What the task asks: Look through the material below. Return exactly the lines from the one with "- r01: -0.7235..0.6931" through the one with "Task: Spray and", both included.

Input data:
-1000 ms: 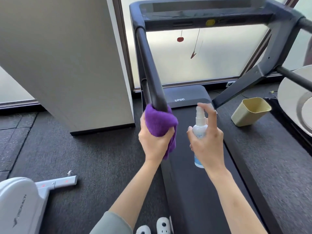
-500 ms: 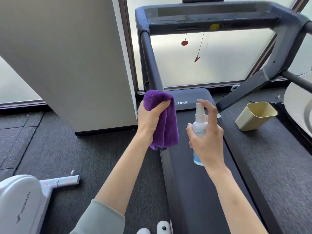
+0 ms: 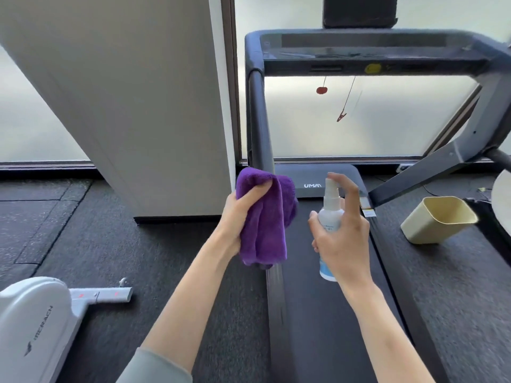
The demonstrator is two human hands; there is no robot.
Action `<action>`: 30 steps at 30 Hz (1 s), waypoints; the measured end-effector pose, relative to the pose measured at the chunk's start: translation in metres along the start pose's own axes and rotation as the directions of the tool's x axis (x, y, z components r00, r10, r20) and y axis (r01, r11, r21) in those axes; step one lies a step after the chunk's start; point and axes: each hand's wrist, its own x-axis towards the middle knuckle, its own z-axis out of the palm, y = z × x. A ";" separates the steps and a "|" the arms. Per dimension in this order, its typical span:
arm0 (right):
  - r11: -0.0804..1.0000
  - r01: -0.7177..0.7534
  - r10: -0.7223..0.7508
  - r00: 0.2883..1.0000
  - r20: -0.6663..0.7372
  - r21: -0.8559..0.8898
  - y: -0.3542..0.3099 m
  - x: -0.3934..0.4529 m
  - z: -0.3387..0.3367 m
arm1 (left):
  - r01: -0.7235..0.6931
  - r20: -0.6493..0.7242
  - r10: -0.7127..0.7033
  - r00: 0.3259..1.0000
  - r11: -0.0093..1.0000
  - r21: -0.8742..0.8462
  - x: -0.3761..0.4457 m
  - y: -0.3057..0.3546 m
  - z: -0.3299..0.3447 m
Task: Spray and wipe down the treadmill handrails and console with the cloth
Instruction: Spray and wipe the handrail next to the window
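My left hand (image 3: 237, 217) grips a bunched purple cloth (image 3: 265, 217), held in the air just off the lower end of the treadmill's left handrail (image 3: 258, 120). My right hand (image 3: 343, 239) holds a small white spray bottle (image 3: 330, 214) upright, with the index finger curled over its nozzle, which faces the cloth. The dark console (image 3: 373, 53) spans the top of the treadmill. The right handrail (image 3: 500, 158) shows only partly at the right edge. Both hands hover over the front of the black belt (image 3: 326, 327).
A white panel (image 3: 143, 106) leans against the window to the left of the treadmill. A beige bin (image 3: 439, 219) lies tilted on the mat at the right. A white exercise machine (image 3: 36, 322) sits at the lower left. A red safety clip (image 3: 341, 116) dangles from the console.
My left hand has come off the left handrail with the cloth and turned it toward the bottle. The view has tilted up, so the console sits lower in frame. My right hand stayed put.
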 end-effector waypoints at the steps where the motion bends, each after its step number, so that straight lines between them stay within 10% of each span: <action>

Exercise response:
  - r01: -0.7235..0.6931
  - r20: -0.6493..0.7242
  - r10: -0.7127..0.7033
  - r00: 0.3259..1.0000
  - r11: -0.0093..1.0000
  - r21: -0.8742..0.8462
  - x: -0.3761..0.4457 m
  - y: -0.3057..0.3546 m
  - z: -0.3299..0.3447 m
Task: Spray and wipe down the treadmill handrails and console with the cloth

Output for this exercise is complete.